| Autor: |
Rao U; Department of Civil and Environmental Engineering, University of California, Los Angeles, California 90095-153, United States., Su Y; Department of Civil and Environmental Engineering, University of California, Los Angeles, California 90095-153, United States., Khor CM; Department of Civil and Environmental Engineering, University of California, Los Angeles, California 90095-153, United States., Jung B; Department of Civil and Environmental Engineering, University of California, Los Angeles, California 90095-153, United States., Ma S; Department of Civil and Environmental Engineering, University of California, Los Angeles, California 90095-153, United States., Cwiertny DM; Department of Civil and Environmental Engineering, University of Iowa, Iowa City, Iowa 52242, United States., Wong BM; Department of Chemical & Environmental Engineering, Materials Science & Engineering Program, University of California, Riverside, California 92521, United States., Jassby D; Department of Civil and Environmental Engineering, University of California, Los Angeles, California 90095-153, United States. |
| Abstrakt: |
Per and polyfluoroalkyl substances (PFAS), legacy chemicals used in firefighting and the manufacturing of many industrial and consumer goods, are widely found in groundwater resources, along with other regulated compounds, such as chlorinated solvents. Due to their strong C-F bonds, these molecules are extremely recalcitrant, requiring advanced treatment methods for effective remediation, with hydrated electrons shown to be able to defluorinated these compounds.
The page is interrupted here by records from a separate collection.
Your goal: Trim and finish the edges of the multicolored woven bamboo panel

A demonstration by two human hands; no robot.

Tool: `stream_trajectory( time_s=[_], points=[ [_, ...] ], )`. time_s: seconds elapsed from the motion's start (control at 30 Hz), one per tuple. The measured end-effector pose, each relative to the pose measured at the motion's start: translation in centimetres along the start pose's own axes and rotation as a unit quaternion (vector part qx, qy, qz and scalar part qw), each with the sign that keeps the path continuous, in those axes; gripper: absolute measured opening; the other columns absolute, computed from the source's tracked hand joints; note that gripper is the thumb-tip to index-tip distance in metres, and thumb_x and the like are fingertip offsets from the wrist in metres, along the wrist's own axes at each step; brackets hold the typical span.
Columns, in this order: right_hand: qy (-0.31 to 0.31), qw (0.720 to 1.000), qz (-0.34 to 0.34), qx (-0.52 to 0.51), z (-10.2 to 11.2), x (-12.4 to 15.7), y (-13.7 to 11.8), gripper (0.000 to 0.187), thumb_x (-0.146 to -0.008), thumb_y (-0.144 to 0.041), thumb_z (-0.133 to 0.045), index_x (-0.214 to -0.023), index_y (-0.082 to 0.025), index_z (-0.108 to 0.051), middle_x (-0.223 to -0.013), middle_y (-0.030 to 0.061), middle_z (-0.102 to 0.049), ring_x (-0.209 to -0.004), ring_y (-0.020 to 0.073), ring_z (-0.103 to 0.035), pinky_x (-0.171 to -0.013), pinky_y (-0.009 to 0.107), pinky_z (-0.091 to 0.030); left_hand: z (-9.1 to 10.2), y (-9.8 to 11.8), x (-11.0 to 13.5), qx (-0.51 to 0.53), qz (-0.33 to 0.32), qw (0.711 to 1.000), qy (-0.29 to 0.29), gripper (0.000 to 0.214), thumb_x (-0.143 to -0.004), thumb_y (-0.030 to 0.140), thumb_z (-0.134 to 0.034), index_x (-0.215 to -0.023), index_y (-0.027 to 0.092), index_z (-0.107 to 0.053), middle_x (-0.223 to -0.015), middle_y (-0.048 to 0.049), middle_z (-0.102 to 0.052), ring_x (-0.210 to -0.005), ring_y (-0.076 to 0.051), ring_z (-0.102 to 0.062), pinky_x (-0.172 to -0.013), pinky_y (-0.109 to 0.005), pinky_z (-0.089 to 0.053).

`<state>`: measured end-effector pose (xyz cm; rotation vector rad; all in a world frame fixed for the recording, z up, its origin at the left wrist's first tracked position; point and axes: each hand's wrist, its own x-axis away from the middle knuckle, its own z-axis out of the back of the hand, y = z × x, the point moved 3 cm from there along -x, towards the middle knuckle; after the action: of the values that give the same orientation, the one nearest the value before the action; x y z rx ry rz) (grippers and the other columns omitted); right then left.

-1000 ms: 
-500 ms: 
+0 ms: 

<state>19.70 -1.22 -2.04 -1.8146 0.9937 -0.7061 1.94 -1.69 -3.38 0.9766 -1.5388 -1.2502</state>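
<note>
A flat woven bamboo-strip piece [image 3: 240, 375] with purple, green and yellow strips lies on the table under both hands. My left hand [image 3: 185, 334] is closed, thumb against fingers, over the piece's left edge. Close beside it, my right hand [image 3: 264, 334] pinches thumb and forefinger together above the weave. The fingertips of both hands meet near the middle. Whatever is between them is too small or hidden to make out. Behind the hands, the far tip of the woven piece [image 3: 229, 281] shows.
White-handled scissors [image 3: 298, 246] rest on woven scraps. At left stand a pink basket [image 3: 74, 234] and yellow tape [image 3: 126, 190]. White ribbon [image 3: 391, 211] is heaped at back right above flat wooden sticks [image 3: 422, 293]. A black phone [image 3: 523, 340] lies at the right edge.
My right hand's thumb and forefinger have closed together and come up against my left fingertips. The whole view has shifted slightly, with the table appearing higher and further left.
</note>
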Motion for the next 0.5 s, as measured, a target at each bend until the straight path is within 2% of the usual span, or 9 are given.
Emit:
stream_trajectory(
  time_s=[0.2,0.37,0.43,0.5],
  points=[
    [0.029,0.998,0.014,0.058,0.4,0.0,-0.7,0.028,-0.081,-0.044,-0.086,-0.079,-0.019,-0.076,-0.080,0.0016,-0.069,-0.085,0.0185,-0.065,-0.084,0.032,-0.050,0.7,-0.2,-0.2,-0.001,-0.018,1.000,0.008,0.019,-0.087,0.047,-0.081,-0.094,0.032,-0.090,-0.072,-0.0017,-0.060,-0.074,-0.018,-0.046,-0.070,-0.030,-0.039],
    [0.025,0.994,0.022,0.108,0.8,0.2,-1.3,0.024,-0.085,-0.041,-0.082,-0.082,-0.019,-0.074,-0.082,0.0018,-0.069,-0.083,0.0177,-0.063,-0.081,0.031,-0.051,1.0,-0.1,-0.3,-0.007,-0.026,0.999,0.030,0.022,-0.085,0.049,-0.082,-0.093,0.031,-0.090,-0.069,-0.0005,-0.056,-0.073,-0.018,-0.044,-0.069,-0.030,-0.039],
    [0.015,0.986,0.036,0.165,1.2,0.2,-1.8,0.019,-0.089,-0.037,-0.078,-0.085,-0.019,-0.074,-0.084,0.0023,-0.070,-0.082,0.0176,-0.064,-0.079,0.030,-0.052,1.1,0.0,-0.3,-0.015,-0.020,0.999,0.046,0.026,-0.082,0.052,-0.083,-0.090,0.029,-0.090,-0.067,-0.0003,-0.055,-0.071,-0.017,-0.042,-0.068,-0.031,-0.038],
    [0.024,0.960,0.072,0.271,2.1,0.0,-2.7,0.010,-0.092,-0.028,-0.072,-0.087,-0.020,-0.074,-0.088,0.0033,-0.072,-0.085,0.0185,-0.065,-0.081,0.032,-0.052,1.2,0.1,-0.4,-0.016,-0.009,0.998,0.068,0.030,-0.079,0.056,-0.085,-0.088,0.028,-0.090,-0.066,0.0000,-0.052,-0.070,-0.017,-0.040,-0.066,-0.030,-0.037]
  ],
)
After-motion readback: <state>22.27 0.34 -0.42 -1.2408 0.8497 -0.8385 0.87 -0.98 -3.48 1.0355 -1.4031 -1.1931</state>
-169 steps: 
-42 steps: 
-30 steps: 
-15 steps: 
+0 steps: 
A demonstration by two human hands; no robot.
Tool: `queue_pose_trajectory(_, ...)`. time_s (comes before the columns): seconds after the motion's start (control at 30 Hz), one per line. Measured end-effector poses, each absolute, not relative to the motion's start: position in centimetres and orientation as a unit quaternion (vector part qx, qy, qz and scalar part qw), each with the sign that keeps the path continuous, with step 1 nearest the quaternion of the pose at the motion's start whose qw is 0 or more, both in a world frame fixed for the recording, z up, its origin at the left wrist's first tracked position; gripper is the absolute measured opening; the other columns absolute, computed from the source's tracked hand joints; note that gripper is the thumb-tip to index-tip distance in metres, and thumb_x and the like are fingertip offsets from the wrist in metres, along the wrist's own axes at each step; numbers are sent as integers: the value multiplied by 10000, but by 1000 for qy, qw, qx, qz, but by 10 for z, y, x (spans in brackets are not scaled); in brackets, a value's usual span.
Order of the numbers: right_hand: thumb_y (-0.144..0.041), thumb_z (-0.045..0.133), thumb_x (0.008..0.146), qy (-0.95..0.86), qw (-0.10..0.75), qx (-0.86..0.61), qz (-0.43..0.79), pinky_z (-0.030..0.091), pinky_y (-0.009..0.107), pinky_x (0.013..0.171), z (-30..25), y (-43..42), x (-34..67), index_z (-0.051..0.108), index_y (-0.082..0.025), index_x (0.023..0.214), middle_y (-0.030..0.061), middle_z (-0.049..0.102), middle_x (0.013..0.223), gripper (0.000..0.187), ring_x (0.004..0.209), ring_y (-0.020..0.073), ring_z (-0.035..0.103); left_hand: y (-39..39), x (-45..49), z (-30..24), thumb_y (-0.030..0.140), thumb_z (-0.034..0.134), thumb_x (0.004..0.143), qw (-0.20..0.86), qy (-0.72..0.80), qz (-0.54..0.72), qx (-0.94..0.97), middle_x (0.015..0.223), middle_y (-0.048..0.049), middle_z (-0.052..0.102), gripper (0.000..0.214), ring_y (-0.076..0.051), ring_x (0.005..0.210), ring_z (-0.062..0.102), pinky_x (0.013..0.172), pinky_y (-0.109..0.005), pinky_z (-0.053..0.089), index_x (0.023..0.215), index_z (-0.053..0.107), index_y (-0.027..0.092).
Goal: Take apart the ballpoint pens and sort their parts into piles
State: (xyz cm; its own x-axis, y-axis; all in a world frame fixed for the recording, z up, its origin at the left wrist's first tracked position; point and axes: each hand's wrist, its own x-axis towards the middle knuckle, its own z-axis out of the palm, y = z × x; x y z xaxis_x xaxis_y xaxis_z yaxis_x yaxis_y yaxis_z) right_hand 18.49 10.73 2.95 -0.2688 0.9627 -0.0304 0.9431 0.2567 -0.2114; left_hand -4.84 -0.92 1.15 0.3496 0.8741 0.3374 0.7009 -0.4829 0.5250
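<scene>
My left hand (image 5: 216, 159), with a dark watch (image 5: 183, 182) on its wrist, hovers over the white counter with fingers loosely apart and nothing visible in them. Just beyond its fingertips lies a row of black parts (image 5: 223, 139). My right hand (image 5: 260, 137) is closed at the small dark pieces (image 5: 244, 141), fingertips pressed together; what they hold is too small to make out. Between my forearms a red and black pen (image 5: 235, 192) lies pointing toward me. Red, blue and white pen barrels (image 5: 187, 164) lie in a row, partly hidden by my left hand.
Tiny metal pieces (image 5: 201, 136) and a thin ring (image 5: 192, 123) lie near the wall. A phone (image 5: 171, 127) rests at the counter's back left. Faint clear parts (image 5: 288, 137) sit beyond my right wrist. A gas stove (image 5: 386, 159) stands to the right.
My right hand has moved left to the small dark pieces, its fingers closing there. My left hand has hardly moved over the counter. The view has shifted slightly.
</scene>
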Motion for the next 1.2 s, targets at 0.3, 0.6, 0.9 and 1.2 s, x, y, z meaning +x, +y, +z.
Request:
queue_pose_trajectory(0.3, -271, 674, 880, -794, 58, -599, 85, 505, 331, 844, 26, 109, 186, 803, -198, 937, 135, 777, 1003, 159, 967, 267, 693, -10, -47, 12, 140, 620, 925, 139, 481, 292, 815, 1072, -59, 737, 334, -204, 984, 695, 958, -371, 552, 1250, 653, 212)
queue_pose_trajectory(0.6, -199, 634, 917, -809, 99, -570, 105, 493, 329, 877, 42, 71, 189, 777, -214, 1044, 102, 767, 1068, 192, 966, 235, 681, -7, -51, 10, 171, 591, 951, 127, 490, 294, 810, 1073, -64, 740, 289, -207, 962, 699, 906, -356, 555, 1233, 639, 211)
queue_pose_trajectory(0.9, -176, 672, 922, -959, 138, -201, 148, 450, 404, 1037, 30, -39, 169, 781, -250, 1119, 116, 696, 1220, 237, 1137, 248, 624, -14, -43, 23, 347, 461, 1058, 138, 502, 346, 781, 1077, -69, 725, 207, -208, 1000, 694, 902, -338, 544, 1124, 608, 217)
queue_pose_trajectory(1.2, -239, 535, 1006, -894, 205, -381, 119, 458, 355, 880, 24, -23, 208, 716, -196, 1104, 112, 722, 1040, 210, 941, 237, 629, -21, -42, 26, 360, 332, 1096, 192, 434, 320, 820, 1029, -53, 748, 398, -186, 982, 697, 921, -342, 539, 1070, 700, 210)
A combined photo/electrochemical method has been demonstrated to dramatically increase defluorination rates, where PFAS molecules sorbed onto appropriately functionalized cathodes charged to low cell potentials (-0.58 V vs Ag/AgCl) undergo a transient electron transfer event from the electrode, which "primes" the molecule by reducing the C-F bond strength and enables the bond's dissociation upon the absorption of a hydrated electron. In this work, we explore the impact of headgroup and chain length on the performance of this two-electron process and extend this technique to chlorinated solvents. We use isotopically labeled PFAS molecules to take advantage of the kinetic isotope effect and demonstrate that indeed PFAS defluorination is likely driven by a two-electron process. We also present density functional theory calculations to illustrate that the externally applied potential resulted in an increased rate of electron transfer, which ultimately increased the measured defluorination rate. |